My fellow Conservatives, I am sure that you are faced with endless
comments on how “healthcare is a right” and how the passage of this
Bill is a good thing. I thought I would try to explain from my
perspective how this point of view, while held by well intentioned
people, is extremely dangerous. This viewpoint, if it were forced onto
the American people such as through this current Bill which will
either be ruled to be unconstitutional or will be repealed by
Republicans in the future, is always catastrophic for society.

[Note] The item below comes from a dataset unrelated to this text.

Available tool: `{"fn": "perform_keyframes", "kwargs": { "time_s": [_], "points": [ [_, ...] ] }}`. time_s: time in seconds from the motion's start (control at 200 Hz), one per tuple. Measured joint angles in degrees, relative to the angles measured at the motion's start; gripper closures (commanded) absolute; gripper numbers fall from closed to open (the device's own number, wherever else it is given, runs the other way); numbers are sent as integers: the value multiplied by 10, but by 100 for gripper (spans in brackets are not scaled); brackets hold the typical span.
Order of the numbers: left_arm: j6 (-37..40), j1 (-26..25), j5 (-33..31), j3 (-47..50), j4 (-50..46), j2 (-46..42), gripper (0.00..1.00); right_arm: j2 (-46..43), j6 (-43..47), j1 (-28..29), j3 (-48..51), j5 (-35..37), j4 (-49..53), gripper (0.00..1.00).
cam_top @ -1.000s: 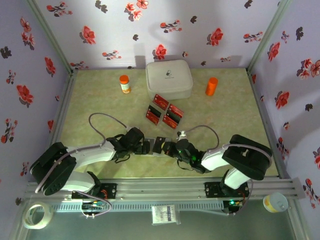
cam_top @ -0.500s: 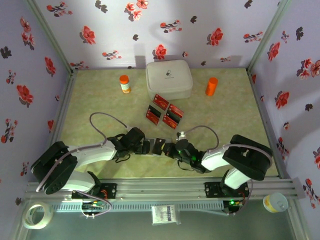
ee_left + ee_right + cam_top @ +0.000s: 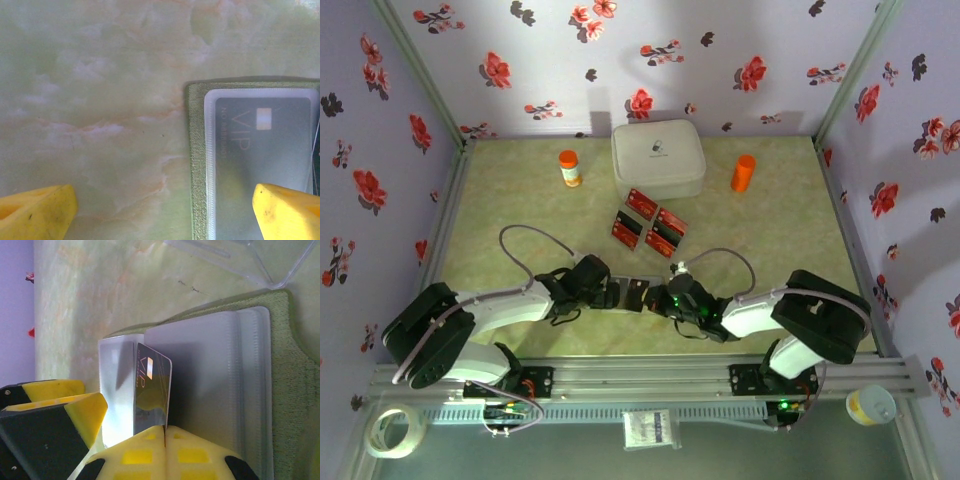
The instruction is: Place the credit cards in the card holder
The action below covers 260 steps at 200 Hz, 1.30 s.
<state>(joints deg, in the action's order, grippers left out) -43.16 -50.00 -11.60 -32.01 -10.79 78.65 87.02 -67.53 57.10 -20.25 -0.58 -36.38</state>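
Note:
The olive-green card holder [image 3: 632, 292] lies open on the table between my two grippers. My right gripper [image 3: 165, 432] is shut on a dark VIP credit card [image 3: 152, 390], which stands on edge with its far end among the holder's clear sleeves [image 3: 215, 380]. In the left wrist view the dark card [image 3: 260, 145] shows through a clear sleeve beside the holder's green edge [image 3: 197, 165]. My left gripper [image 3: 160, 215] is open, one yellow finger [image 3: 287, 212] over the sleeve and the other over bare table. Several red credit cards [image 3: 650, 222] lie further back.
A large white rounded case [image 3: 658, 158] stands at the back, with an orange-capped bottle [image 3: 569, 168] to its left and an orange cylinder [image 3: 744, 172] to its right. A clear plastic piece [image 3: 240, 260] lies just beyond the holder. Flowered walls close three sides.
My right gripper has edged a little left toward the holder with the dark card in it. The left arm has hardly moved.

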Motion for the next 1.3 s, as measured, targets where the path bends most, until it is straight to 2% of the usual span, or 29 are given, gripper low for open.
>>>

Healthcare is not a right. A quote from Neal Boortz explains why in
very simple terms: “Logic cannot support the premise that health care
is a right. Health care is a service that is administered by another
human being with the requisite skills and knowledge. To claim that
healthcare as a “right” is to claim a right to the services of the
health-care provider. In effect, this means you are claiming a “right”
to a portion of that person’s life – both a portion of the time
already spent developing his skills, and a portion of the time spent
practicing those skills on you.”

Often people ask how a Bill such as this one is any different from a
not for profit hospital which takes care of poor sick people through
funds given through charitable donations. It is different because
there is a huge difference between the private charity of a not for
profit hospital (which is backed by the optional generosity of private
citizens), and the requirement by the force of law that a citizen
purchase health insurance or pay a fine to the government and
additional requirement that someone’s hard earned money be taken from
them by the force of law to pay for health insurance for others. The
people of this great country are the most generous in the world with
regard to charitable giving to churches and community groups and that
is the right way to go about fixing this problem. Using the federal
government and the force of law is not.

During my pharmacy rotations I worked in several community health
clinics where I saw this charitable giving at work. Is the system
perfect? Absolutely not, but it works 10 times better than the
nightmare stories from England and Canada where people have pulled
their own teeth with pliers because they cannot get in to see a
dentist for 4-5 months. Do we need change and reforms in our
healthcare and health insurance systems? Absolutely. The Republicans
have never been against doing anything as the mainstream media would
have you believe.

Think of it this way as well; in countries such as England and Canada
people are routinely denied treatments that are deemed to be too
expensive by the government. If this Bill is somehow not ruled to be
unconstitutional by the Supreme Court as I believe it will be, what
will the “right to healthcare” segment of the population say when the
inevitable happens and women with advanced breast cancer are denied
life saving drugs as they are in England? What about their so-called
“right to healthcare?”

I want to tell you a story to further this point about a lady named
Barbara Wagner. Barbara Wagner lived in Oregon and was a part of the
state of Oregon’s state run health plan. She had a recurrence of lung
cancer, so her doctors prescribed a drug that they thought would help
her live longer and, at the very least, enjoy what was left of her
life. There was a problem though, her insurance refused to pay for the
drug. Oregon did have legalized assisted suicide and Barbara was
informed that the health plan would pay for the costs to help her kill

Barbara did not want to kill herself! She had little hope at this
point however, until the drug company stepped in and gave her the drug
free of charge.

There you have it. Private charity vs. the government. While they are
noble and well-intentioned; people who make the statement “healthcare
is a right” simply do not understand the implications of this
viewpoint when their view of morality is imposed on a society through
the force of law. The same Democrats that say “healthcare is a right”
will set up rationing boards like the one in Oregon in order to save
the always limited resources of the federal government. It is
inevitable. When Governor Palin spoke of death panels she was
absolutely correct; Barbara Wagner could attest to this statement.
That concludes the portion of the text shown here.